Here's what it looks like in better detail:



I really liked it, it was a nice change from plain couscous or jasmine rice.  As you can see, the round white pieces are much bigger than regular couscous, and I would say they were moister than regular couscous.  I enjoyed the variety of textures in the mix.  And it took all of 22 minutes to make on the stove top.

Long Run

This afternoon it was around 40F and sunny and I got in my long run, which turned out to be 9.17 miles.  I ran til 9.0 then jogged/walked the remaining .17 home for my cool down.

It was my Camelbak Quick Grip's inaugural run.

Here's an awkward picture of me, sweaty, after my run posing with my new beloved bottle.

Will post more specifics on the bottle in the next couple days.  I'm not sure if I ever posted about this run top either; it's from lululemon, I lurve it.

My first 1-6 miles were at paces ranging from 11:19 to 12:50 due to waiting for traffic lights and having cars honk at me to ask for directions.  I then thought I'd pick up the pace to see if I was capable on tired legs-- Mile 7 was 11:02, Mile 8 was 10:43 and Mile 9 was 10:33.

Oh!
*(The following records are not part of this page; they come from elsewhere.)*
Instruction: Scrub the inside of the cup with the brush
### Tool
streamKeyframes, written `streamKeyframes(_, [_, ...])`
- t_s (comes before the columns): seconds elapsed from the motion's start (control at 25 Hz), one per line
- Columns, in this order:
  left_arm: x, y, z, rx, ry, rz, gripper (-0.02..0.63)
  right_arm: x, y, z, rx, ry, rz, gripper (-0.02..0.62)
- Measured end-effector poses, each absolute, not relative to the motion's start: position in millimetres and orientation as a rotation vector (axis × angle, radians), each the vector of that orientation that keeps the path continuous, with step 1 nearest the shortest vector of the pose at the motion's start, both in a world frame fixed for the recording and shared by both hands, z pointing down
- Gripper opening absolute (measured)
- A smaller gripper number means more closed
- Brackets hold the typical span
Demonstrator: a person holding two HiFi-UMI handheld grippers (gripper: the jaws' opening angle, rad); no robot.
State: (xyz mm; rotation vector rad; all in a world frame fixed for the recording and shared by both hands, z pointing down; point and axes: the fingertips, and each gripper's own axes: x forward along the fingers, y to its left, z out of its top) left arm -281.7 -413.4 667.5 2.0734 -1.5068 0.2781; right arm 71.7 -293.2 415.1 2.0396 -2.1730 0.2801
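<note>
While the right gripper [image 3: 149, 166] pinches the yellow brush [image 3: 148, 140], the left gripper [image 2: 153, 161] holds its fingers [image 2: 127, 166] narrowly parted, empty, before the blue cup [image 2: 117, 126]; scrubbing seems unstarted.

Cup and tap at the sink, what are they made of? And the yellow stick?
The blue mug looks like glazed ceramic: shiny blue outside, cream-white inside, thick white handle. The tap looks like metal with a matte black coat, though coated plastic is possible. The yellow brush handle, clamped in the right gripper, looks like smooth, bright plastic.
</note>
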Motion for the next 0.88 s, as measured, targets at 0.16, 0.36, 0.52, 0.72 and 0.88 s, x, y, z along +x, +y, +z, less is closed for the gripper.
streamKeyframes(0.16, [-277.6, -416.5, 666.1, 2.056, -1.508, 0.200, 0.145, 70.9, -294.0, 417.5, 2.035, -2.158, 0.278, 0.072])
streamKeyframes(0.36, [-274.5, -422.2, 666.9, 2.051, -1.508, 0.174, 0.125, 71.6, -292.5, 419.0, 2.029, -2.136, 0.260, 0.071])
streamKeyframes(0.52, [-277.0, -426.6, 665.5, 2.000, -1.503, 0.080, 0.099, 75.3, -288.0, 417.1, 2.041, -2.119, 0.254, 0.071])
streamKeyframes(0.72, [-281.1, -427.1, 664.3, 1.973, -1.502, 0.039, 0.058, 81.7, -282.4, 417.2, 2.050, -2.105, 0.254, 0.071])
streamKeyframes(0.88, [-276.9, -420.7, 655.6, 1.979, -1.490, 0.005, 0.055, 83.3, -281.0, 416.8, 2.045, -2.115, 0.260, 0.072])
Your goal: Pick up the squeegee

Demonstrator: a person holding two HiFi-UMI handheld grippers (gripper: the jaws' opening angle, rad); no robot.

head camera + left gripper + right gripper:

And because I last ate about 3 hours before my run, I packed a little gu in my water bottle pocket.  I had it around mile 4.6 right after I stopped to give someone directions.  It was the first time I had mint chocolate and I REALLY liked it much better than I expected to.  It sat well for the rest of my run too (Mint chocolate gu courtesy of Nicole's giveaway on her blog Running Around the Rock).

My previous gu flavors have been Espresso Love and Vanilla.



I was proud of keeping my heart rate mostly below 170, except when I kicked it up a notch toward the end.  My average HR was 165 and max HR was 184.

I have a couple posts I want to write for early this week including a review of the Camelbak Quick Grip plus a giveaway!  Good thing I have off from work tomorrow to work on that.